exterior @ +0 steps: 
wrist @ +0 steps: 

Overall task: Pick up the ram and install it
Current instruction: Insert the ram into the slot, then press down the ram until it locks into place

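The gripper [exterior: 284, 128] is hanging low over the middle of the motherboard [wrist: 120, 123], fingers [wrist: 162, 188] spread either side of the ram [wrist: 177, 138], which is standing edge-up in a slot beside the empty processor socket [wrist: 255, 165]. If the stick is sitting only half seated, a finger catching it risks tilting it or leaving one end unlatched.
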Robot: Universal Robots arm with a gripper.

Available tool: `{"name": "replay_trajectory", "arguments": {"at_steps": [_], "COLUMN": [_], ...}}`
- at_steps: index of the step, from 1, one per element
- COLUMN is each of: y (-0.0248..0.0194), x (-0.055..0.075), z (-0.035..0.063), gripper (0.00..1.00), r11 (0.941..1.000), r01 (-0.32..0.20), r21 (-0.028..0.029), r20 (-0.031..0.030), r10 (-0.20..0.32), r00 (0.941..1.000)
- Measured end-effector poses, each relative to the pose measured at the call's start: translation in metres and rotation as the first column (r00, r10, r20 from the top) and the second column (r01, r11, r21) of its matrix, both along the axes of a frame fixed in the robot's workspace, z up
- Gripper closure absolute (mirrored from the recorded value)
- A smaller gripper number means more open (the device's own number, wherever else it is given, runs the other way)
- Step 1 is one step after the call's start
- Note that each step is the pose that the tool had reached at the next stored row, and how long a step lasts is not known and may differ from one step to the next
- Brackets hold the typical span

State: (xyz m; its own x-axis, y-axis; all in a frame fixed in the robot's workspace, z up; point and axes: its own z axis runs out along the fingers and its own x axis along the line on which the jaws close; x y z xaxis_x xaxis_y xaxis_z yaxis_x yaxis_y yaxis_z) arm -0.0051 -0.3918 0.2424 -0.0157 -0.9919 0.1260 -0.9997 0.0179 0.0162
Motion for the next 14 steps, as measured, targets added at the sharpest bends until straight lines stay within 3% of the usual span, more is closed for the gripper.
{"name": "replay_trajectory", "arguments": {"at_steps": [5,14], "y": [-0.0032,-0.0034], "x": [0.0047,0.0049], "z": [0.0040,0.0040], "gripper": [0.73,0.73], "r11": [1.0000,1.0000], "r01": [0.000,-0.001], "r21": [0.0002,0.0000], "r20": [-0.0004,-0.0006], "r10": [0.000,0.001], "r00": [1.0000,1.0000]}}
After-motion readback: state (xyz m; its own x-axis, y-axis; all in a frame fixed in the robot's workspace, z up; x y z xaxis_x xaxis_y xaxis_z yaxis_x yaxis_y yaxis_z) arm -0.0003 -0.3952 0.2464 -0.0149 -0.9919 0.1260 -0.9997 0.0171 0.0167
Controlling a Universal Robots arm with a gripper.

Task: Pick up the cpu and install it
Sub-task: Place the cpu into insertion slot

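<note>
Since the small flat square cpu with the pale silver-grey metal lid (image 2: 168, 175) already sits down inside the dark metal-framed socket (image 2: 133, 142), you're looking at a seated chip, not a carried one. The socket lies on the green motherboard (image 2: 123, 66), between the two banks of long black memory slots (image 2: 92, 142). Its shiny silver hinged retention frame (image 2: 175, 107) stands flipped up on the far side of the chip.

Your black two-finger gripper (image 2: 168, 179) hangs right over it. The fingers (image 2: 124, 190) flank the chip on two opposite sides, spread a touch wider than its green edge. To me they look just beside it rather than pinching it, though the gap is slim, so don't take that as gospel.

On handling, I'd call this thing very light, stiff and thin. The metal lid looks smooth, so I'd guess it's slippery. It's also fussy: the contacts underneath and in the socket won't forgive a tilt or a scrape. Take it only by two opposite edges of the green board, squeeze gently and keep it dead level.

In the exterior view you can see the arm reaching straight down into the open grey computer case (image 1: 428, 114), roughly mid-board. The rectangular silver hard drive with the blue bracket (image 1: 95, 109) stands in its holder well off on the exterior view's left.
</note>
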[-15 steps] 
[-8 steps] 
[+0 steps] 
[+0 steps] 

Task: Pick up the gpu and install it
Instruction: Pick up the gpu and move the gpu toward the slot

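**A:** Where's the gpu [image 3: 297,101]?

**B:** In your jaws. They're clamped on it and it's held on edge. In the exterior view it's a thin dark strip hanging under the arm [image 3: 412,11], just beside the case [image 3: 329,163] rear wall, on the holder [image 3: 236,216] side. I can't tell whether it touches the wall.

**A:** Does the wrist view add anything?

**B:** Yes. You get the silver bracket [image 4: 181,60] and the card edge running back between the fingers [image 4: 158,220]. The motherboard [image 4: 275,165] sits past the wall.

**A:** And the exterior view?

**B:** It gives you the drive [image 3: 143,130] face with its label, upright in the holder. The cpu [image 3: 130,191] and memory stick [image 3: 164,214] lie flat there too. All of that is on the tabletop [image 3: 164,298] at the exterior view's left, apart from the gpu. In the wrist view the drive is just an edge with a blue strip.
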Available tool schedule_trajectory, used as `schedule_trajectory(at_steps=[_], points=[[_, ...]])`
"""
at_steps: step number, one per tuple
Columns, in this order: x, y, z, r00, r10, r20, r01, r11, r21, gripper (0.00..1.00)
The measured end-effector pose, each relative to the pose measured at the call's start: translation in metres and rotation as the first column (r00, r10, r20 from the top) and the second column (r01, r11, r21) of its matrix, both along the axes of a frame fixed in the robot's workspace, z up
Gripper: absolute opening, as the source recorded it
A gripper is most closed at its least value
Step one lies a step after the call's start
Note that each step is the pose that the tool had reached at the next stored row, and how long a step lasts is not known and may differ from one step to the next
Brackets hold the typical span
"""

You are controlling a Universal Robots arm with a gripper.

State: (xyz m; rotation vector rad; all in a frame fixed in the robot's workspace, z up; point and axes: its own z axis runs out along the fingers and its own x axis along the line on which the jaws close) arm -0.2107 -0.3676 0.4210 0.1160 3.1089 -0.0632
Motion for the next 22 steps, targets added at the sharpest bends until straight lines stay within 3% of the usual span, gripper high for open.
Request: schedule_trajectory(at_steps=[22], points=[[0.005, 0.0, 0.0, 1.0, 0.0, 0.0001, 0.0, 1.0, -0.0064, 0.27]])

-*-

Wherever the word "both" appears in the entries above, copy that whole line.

§ **FINISHED TASK**
- Measured end-effector poses, each relative to the pose measured at the call's start: translation in metres and rotation as the first column (r00, r10, r20 from the top) and the second column (r01, r11, r21) of its matrix, both along the axes of a frame fixed in the robot's workspace, z up
The measured end-effector pose, each relative to the pose measured at the call's start: translation in metres and rotation as the first column (r00, r10, r20 from the top) and the second column (r01, r11, r21) of its matrix, both along the axes of a frame fixed in the robot's workspace, z up

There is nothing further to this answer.